◆ Task goal:
Within the records below, find each line with the word "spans" and copy it out.

Supplied data START

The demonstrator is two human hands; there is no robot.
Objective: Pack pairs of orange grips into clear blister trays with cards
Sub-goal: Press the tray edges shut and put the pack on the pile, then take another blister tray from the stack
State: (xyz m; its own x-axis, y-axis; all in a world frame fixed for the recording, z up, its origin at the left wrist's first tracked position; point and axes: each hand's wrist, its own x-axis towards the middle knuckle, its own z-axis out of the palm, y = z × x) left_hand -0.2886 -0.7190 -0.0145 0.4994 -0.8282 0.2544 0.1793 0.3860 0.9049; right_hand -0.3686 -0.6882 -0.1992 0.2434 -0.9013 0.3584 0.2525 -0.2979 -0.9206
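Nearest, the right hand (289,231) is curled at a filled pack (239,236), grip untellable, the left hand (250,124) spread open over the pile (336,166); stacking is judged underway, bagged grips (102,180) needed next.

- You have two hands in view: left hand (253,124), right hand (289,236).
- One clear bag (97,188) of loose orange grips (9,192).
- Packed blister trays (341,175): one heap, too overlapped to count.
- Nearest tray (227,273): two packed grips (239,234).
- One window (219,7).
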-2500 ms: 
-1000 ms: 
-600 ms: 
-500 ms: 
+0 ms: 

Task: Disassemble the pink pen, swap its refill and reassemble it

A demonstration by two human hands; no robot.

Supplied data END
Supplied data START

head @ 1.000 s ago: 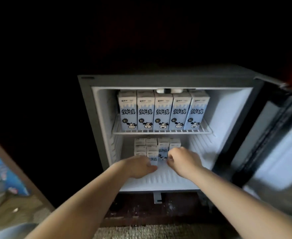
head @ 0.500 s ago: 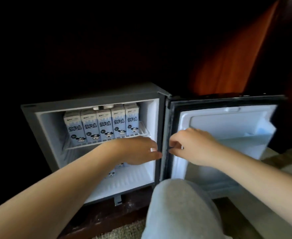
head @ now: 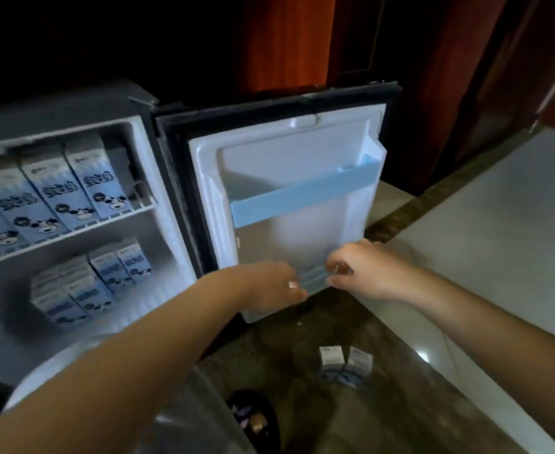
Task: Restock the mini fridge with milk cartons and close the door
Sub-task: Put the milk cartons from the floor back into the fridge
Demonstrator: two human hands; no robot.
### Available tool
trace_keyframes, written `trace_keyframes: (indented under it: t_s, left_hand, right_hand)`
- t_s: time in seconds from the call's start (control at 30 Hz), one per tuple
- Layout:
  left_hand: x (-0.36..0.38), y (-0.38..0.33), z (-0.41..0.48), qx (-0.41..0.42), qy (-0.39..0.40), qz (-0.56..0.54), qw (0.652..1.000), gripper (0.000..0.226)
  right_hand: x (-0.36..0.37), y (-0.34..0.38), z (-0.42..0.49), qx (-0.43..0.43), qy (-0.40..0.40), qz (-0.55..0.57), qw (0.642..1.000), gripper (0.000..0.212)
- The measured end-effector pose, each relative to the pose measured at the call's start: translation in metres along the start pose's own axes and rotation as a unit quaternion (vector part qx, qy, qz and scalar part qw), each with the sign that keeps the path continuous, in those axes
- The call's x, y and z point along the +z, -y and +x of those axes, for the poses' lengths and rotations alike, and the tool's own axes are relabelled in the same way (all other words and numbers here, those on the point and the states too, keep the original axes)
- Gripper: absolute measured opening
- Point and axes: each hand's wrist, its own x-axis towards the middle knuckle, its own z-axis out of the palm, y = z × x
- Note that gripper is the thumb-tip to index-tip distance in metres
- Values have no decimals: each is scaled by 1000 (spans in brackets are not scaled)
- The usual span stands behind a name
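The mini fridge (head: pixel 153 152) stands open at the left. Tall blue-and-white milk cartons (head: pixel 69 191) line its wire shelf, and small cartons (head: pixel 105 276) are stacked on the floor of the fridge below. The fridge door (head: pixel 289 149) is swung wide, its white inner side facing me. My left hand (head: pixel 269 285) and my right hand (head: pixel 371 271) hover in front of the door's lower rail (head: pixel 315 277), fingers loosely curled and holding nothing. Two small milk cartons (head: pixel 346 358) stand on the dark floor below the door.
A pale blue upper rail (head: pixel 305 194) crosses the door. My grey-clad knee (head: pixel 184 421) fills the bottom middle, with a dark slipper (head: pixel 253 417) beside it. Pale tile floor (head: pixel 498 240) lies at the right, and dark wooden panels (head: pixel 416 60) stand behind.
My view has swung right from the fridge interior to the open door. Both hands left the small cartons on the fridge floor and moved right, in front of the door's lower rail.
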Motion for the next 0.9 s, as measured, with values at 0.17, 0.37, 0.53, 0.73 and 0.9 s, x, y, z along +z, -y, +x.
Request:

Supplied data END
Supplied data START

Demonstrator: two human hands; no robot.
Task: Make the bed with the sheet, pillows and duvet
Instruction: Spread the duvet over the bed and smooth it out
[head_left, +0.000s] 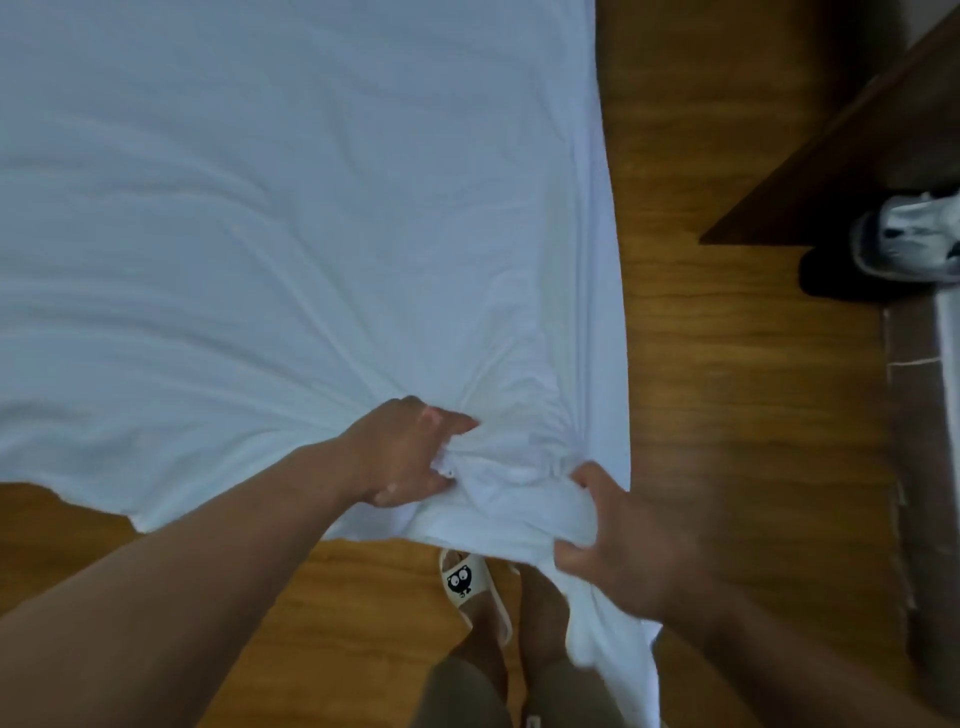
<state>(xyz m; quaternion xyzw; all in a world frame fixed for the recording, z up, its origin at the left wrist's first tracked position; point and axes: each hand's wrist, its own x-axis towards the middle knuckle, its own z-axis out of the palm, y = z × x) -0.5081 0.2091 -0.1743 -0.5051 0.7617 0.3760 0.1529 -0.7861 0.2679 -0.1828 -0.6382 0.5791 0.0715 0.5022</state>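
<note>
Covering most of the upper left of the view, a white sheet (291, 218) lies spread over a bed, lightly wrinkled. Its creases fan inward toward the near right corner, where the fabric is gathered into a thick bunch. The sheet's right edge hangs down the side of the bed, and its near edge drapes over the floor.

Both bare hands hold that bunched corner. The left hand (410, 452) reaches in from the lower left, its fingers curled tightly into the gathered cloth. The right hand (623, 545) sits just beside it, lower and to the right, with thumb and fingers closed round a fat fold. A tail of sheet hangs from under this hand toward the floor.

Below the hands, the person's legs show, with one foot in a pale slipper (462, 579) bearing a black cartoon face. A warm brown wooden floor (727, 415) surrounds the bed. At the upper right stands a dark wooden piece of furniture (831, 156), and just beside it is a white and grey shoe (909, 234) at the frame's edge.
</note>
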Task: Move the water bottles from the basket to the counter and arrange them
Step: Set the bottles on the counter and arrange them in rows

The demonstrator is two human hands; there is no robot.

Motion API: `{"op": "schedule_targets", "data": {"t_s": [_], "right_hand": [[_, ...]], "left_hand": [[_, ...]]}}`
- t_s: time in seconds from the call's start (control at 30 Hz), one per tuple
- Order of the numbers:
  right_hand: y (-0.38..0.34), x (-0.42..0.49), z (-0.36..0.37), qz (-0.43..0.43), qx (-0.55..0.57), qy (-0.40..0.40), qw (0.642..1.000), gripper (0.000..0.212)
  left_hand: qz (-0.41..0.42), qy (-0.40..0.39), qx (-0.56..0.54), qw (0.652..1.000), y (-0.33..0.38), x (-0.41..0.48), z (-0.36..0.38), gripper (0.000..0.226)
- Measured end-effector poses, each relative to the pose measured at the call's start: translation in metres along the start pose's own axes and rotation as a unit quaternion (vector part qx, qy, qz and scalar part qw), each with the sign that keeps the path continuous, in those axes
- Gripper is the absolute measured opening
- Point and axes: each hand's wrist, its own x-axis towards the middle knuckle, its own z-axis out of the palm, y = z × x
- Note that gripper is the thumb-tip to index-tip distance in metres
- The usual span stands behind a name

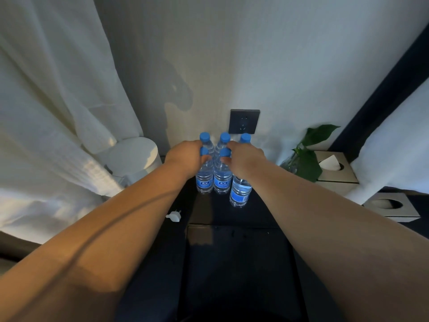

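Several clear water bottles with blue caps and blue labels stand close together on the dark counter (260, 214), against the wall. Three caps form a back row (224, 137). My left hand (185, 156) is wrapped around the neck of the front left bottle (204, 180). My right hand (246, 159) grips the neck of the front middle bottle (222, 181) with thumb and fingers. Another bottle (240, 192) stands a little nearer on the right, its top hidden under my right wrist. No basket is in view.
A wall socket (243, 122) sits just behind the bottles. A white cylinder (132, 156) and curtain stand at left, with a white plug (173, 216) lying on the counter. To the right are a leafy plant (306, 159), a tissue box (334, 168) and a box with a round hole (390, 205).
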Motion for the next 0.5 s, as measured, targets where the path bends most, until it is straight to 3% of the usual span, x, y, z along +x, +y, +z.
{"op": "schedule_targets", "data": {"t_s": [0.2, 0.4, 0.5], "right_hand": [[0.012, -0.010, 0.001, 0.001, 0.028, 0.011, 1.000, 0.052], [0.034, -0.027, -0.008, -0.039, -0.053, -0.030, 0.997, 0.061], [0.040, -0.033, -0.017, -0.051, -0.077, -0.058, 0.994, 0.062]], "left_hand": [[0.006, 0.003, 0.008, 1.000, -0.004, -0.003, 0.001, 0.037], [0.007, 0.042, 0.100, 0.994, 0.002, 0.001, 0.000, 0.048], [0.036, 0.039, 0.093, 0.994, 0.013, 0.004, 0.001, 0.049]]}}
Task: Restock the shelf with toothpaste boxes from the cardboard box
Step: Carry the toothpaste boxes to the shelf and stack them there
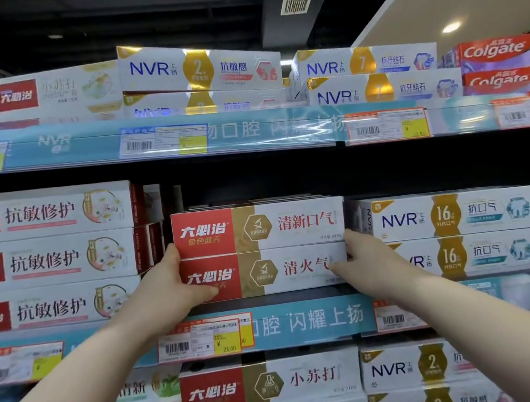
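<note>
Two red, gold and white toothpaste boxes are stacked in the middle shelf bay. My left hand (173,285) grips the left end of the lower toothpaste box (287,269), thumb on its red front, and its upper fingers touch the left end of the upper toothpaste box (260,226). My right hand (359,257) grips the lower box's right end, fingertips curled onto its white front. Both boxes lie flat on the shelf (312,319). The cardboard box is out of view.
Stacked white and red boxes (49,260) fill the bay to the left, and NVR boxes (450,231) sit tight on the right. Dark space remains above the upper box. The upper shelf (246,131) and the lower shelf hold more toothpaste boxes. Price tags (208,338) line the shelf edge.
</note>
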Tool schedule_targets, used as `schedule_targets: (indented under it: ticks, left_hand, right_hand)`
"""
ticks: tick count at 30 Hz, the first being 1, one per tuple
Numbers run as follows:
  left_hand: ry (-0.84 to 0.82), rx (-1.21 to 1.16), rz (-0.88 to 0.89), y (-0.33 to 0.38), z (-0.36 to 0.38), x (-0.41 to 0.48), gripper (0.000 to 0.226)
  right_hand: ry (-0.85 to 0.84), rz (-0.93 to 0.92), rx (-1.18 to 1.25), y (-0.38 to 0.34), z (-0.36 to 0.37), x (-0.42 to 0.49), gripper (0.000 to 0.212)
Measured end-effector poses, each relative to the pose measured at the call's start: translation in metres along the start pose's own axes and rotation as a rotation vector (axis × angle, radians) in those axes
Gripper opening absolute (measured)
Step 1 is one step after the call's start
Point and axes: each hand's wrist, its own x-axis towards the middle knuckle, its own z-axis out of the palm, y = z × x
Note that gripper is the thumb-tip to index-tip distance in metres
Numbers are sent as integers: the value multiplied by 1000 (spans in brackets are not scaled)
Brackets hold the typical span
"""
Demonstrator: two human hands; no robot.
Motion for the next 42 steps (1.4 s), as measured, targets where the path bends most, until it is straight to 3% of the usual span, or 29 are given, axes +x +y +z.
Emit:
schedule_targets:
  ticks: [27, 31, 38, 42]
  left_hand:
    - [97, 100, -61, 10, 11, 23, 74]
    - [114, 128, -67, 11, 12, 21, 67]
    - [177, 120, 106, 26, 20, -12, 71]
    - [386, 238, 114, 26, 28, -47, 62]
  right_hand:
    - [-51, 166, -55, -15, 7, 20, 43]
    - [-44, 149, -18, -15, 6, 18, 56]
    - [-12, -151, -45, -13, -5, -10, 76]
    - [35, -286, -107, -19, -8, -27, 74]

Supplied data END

◆ Written answer:
- Values have no decimals: each is scaled by 1000 (spans in brackets are not scaled)
Numbers are sent as integers: the value multiplied by 1000 (spans in brackets are not scaled)

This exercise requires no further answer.